§ TASK REQUIREMENTS
All lines of the material must be output verbatim.

§ SUPPLIED MATERIAL
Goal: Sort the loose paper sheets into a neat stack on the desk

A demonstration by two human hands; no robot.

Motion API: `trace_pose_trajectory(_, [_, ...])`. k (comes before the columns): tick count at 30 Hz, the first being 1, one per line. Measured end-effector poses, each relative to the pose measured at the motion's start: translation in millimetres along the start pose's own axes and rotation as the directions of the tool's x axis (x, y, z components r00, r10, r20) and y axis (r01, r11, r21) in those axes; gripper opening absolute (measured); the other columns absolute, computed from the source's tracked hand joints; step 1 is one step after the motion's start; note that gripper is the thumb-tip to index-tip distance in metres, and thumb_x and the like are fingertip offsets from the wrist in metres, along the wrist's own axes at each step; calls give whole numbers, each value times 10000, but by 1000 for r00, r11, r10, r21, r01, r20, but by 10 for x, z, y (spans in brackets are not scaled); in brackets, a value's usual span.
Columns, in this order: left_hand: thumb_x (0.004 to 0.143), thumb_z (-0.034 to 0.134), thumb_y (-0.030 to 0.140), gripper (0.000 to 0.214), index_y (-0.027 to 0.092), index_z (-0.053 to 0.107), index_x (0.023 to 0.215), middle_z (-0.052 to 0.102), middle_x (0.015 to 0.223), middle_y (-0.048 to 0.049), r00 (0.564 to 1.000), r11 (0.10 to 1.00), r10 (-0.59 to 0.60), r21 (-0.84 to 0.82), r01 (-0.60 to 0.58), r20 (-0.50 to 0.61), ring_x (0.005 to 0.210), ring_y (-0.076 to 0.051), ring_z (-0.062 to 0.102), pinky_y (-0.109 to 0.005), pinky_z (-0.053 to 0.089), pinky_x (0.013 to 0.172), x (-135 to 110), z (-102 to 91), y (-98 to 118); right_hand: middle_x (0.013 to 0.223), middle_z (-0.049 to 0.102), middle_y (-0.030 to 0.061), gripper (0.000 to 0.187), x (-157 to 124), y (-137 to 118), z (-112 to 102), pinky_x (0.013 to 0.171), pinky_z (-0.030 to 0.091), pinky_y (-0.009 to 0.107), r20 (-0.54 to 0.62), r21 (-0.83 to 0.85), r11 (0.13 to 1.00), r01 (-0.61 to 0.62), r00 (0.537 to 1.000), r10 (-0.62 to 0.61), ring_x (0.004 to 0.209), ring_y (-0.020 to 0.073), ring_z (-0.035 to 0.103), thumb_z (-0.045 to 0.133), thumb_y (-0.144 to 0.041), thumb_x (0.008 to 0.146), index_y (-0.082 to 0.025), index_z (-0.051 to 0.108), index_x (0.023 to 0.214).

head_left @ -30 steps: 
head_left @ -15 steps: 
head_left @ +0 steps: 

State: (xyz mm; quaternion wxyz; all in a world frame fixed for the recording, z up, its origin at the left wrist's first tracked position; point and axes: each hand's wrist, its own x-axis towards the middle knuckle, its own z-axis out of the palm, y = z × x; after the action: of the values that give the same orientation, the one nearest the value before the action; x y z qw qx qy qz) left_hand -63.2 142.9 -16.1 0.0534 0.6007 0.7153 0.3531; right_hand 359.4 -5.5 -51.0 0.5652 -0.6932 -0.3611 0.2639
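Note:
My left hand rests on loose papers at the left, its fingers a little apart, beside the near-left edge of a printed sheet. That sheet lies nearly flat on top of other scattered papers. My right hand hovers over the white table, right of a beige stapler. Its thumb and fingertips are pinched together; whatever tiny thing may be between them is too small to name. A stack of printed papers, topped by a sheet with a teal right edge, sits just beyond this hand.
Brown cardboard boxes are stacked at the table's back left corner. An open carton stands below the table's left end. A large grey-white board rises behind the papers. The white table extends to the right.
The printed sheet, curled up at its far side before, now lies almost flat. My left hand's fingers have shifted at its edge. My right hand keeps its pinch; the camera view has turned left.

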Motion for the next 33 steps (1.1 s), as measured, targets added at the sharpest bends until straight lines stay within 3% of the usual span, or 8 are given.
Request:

§ EXPECTED ANSWER
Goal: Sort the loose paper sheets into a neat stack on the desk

A demonstration by two human hands; no robot.

Motion API: `trace_pose_trajectory(_, [_, ...])`. k (comes before the columns): tick count at 30 Hz, the first being 1, one per line. Measured end-effector poses, each relative to the pose measured at the motion's start: translation in millimetres along the start pose's own axes and rotation as the directions of the tool's x axis (x, y, z components r00, r10, r20) and y axis (r01, r11, r21) in those axes; gripper opening absolute (measured); the other columns absolute, computed from the source's tracked hand joints; step 1 is one step after the motion's start; note that gripper is the thumb-tip to index-tip distance in metres, and thumb_x and the like are fingertip offsets from the wrist in metres, along the wrist's own axes at each step; calls give whole numbers, each value times 10000, but by 1000 for r00, r11, r10, r21, r01, r20, but by 10 for x, z, y (spans in brackets are not scaled); in brackets, a value's usual span.
Columns, in this order: left_hand: thumb_x (0.004 to 0.143), thumb_z (-0.034 to 0.134), thumb_y (-0.030 to 0.140), gripper (0.000 to 0.214), index_y (-0.027 to 0.092), index_z (-0.053 to 0.107), index_x (0.023 to 0.215), middle_z (-0.052 to 0.102), middle_x (0.015 to 0.223), middle_y (-0.048 to 0.049), r00 (0.564 to 1.000), r11 (0.10 to 1.00), r10 (-0.59 to 0.60), r21 (-0.84 to 0.82), r01 (-0.60 to 0.58), r20 (-0.50 to 0.61), ring_x (0.005 to 0.210), ring_y (-0.076 to 0.051), ring_z (-0.062 to 0.102), pinky_y (-0.109 to 0.005), pinky_z (-0.053 to 0.089), pinky_x (0.013 to 0.172), x (-135 to 110), z (-102 to 91), y (-98 to 118); right_hand: middle_x (0.013 to 0.223), middle_z (-0.049 to 0.102), middle_y (-0.030 to 0.061), gripper (0.000 to 0.187), x (-157 to 124), y (-137 to 118), z (-112 to 102), pinky_x (0.013 to 0.171), pinky_z (-0.030 to 0.091), pinky_y (-0.009 to 0.107), r20 (-0.54 to 0.62), r21 (-0.83 to 0.85), r11 (0.13 to 1.00), r01 (-0.61 to 0.62), r00 (0.537 to 1.000), r10 (-0.62 to 0.61), ring_x (0.004 to 0.209), ring_y (-0.020 to 0.073), ring_z (-0.035 to 0.103), thumb_z (-0.045 to 0.133), thumb_y (-0.144 to 0.041), thumb_x (0.008 to 0.146), index_y (-0.082 to 0.025), index_z (-0.051 to 0.108), index_x (0.023 to 0.214).

head_left @ -30 steps: 
head_left @ -15 steps: 
head_left @ +0 steps: 

State: (xyz mm; quaternion wxyz; all in a world frame fixed for the recording, z up, its origin at the left wrist's first tracked position; point and axes: each hand's wrist, its own x-axis towards the middle knuckle, its own z-axis out of the palm, y = z × x; after the action: of the values that give the same orientation, the one nearest the value before the action; x y z qw qx qy qz) left_hand -63.2 142.9 -16.1 0.0534 0.6007 0.7153 0.3531; right_hand 359.4 -5.5 -51.0 0.5652 -0.6932 -0.3611 0.2639
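Note:
My left hand rests on loose papers at the left, its fingers a little apart, beside the near-left edge of a printed sheet. That sheet lies nearly flat on top of other scattered papers. My right hand hovers over the white table, right of a beige stapler. Its thumb and fingertips are pinched together; whatever tiny thing may be between them is too small to name. A stack of printed papers, topped by a sheet with a teal right edge, sits just beyond this hand.
Brown cardboard boxes are stacked at the table's back left corner. An open carton stands below the table's left end. A large grey-white board rises behind the papers. The white table extends to the right.
The printed sheet, curled up at its far side before, now lies almost flat. My left hand's fingers have shifted at its edge. My right hand keeps its pinch; the camera view has turned left.
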
Motion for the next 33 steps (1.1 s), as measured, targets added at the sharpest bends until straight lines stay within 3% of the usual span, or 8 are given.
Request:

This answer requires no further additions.